» REQUIREMENT
Find the line with "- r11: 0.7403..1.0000" in the entries below. Repeat it, every following line, and the line with "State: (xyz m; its", exactly and with nothing added.

(DATA SECTION)

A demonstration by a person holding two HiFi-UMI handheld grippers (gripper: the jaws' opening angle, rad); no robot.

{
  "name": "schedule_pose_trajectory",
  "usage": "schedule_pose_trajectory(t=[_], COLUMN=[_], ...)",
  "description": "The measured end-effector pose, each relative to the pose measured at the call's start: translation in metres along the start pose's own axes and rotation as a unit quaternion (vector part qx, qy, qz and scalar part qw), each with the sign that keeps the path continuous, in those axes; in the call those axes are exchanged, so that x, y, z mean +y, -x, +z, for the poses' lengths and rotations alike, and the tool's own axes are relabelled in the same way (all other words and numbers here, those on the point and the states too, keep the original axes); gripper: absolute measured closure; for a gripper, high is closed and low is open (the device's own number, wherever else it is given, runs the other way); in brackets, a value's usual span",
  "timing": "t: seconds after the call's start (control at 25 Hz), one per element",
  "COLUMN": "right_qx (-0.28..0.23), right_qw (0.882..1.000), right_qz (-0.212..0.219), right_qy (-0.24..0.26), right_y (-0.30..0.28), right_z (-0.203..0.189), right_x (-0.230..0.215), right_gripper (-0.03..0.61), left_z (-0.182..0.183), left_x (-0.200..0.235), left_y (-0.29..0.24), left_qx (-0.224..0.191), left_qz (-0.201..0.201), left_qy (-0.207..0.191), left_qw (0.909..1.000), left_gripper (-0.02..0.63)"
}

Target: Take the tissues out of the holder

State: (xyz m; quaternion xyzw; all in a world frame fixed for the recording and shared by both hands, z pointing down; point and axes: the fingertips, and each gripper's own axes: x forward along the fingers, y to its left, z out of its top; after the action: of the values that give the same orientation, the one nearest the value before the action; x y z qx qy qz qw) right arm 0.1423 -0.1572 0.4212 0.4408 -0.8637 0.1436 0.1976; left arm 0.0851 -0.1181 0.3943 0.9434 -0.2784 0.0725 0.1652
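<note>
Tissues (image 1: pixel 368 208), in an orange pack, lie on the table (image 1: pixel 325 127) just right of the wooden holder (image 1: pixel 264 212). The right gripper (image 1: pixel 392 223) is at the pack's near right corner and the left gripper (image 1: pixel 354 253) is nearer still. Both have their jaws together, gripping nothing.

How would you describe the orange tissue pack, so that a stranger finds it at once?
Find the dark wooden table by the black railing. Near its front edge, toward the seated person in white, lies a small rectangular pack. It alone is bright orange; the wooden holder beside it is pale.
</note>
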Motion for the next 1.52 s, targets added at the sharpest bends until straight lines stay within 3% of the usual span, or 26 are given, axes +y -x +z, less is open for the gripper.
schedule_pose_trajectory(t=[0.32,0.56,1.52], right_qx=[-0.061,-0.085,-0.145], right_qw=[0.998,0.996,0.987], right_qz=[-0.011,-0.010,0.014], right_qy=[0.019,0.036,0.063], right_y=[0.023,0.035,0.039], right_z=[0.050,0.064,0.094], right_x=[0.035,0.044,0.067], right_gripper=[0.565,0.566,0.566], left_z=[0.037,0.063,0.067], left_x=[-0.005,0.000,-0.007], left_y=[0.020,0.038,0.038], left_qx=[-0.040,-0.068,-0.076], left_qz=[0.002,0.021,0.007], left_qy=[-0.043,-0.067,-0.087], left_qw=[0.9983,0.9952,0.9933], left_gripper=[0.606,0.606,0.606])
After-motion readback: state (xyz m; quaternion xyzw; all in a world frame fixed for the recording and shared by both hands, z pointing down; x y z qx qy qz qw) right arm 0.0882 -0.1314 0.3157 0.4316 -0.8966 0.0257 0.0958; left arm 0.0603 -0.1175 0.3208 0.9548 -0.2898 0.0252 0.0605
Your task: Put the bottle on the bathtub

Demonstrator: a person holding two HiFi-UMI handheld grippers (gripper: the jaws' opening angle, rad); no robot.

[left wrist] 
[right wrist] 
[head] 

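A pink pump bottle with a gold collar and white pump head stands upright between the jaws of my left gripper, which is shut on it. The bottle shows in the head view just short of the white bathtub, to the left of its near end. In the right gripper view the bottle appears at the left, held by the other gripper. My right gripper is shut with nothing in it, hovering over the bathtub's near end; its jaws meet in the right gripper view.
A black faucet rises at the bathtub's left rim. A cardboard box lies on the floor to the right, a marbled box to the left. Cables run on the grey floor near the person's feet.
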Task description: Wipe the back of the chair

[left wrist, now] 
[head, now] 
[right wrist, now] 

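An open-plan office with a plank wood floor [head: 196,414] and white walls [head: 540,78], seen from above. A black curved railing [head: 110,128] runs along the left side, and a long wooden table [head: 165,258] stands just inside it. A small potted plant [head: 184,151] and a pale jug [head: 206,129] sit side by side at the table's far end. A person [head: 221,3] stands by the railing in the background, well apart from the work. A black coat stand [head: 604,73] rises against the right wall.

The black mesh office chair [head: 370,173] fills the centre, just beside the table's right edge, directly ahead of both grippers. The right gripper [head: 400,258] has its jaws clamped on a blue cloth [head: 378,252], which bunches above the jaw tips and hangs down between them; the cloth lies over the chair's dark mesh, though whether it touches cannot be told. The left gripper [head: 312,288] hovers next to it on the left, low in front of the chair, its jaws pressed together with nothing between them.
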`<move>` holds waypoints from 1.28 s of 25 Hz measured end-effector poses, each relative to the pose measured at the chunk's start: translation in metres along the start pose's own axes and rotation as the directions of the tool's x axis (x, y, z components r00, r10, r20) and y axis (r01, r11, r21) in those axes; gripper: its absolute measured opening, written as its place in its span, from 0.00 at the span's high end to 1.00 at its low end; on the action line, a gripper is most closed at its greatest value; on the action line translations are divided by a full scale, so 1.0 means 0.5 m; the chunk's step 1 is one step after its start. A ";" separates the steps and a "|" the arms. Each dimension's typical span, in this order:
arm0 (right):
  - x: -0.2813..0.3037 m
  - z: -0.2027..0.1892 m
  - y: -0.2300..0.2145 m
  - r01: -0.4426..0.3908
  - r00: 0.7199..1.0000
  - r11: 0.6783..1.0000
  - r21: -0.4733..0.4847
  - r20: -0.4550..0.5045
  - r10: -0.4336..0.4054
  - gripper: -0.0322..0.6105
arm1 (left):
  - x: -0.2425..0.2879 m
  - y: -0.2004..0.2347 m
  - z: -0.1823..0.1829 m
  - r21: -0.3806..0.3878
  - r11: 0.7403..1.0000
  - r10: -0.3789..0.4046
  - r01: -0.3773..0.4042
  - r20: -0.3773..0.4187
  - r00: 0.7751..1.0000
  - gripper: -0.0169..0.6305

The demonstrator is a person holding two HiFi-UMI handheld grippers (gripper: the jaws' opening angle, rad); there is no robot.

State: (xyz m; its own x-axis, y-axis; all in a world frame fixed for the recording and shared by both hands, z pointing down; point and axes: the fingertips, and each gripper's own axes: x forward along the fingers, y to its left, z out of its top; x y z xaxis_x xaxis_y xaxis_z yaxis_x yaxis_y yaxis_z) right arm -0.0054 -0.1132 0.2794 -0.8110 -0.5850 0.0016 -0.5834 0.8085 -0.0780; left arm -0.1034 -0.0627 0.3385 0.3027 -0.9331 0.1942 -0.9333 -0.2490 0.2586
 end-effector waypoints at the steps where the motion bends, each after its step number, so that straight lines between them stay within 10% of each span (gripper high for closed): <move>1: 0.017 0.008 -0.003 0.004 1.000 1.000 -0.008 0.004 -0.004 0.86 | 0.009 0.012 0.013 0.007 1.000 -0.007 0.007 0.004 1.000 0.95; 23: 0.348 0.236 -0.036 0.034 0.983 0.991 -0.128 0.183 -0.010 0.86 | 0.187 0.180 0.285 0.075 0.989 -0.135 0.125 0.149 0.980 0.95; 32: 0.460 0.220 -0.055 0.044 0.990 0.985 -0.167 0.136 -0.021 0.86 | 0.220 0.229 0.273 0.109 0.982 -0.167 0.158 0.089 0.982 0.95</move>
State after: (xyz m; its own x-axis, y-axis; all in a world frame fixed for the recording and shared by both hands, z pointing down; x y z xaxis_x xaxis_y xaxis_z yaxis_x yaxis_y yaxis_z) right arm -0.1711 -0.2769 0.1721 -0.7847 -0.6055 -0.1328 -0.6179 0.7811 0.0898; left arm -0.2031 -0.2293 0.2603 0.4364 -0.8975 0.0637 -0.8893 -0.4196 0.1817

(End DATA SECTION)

» ANSWER SPACE
  - r11: 0.7403..1.0000
  - r10: -0.3789..0.4046
  - r01: -0.3773..0.4042
  - r20: -0.3773..0.4187
  - r00: 0.7751..1.0000
  - gripper: -0.0169..0.6305

The demonstrator is a person holding two HiFi-UMI handheld grippers (gripper: the jaws' opening angle, rad); there is no robot.

State: (xyz m; its own x-axis, y-axis; all in a world frame fixed for the recording and shared by both hands, z pointing down; point and axes: the fingertips, and each gripper's own axes: x forward along the fingers, y to its left, z out of its top; x y z xaxis_x xaxis_y xaxis_z yaxis_x yaxis_y yaxis_z) right arm -0.0054 -0.1132 0.2794 -0.8110 -0.5850 0.0016 -0.5834 0.8085 -0.0780; left arm -0.1034 -0.0627 0.3385 0.3027 -0.9331 0.1942 -0.9333 -0.2490 0.2586

No more work is needed on this answer.